= Beginning of Section =

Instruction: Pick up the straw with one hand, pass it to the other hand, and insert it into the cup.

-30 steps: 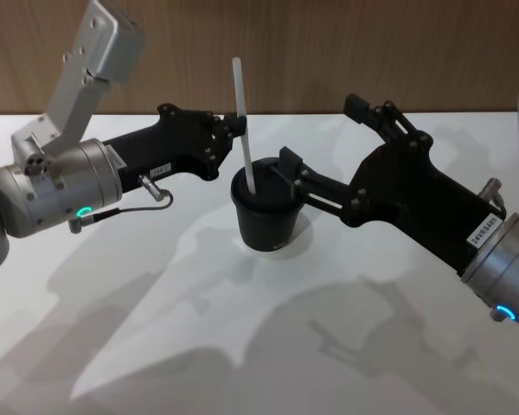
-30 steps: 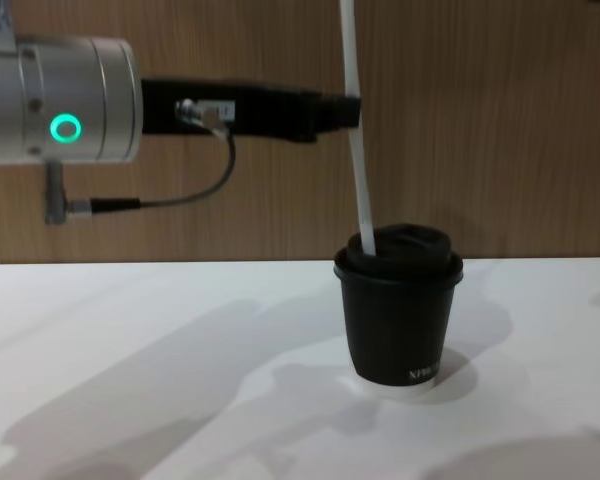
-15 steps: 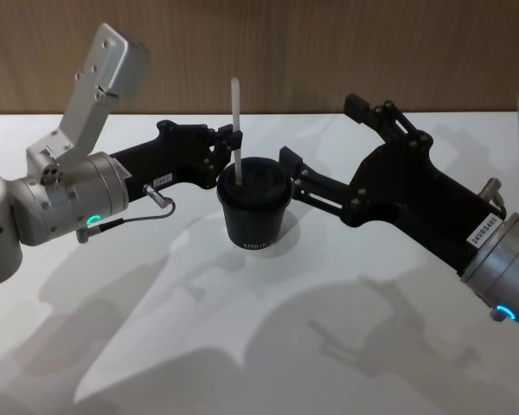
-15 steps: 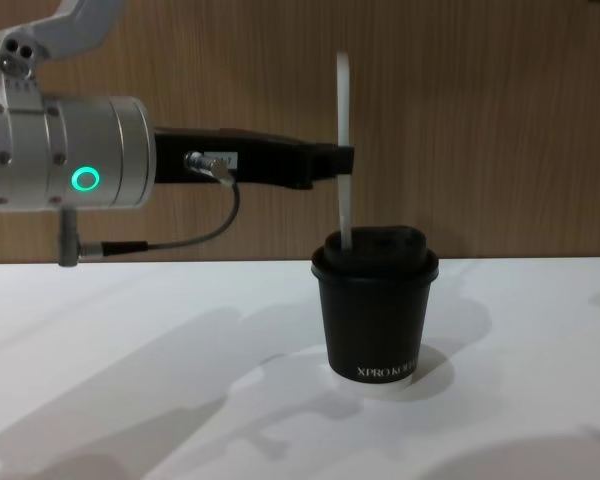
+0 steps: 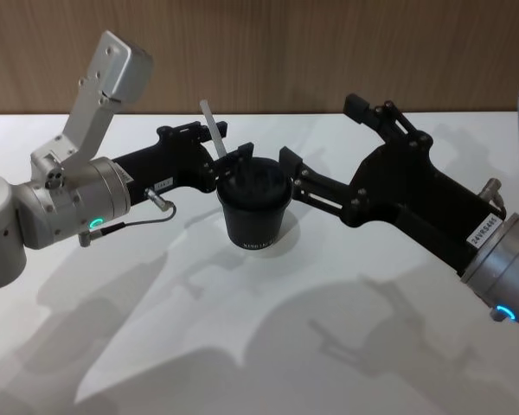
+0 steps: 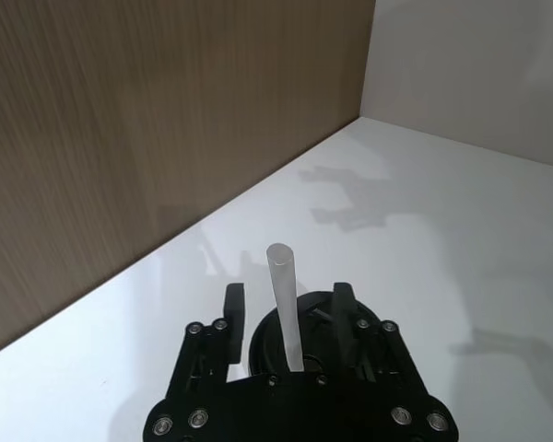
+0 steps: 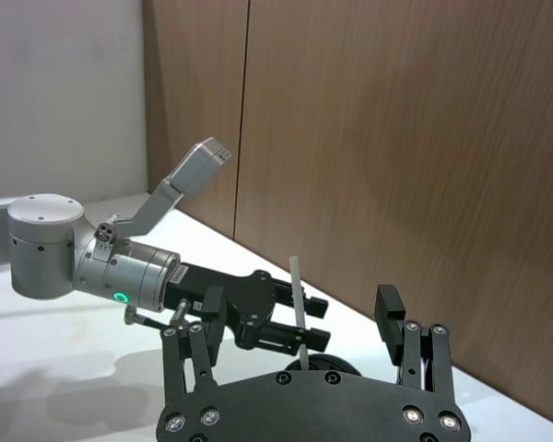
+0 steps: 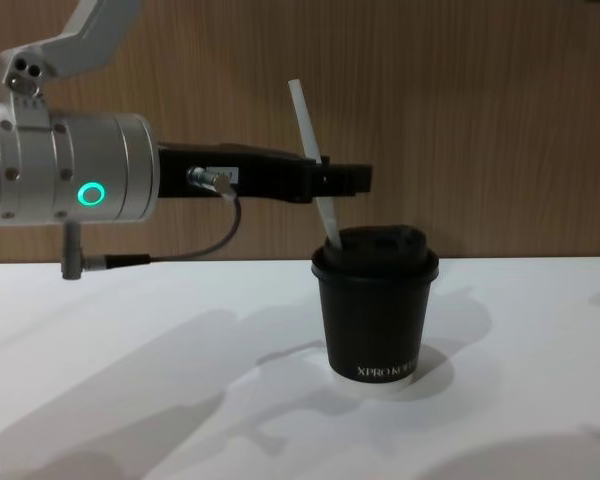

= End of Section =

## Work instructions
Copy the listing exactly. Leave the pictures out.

## Written response
Instruction: Pick up the straw with one hand, pass it to the other hand, and insert it into the cup.

-30 steps: 
-30 steps: 
-15 steps: 
-15 steps: 
+0 steps: 
+0 steps: 
+0 steps: 
+0 steps: 

No further answer is expected.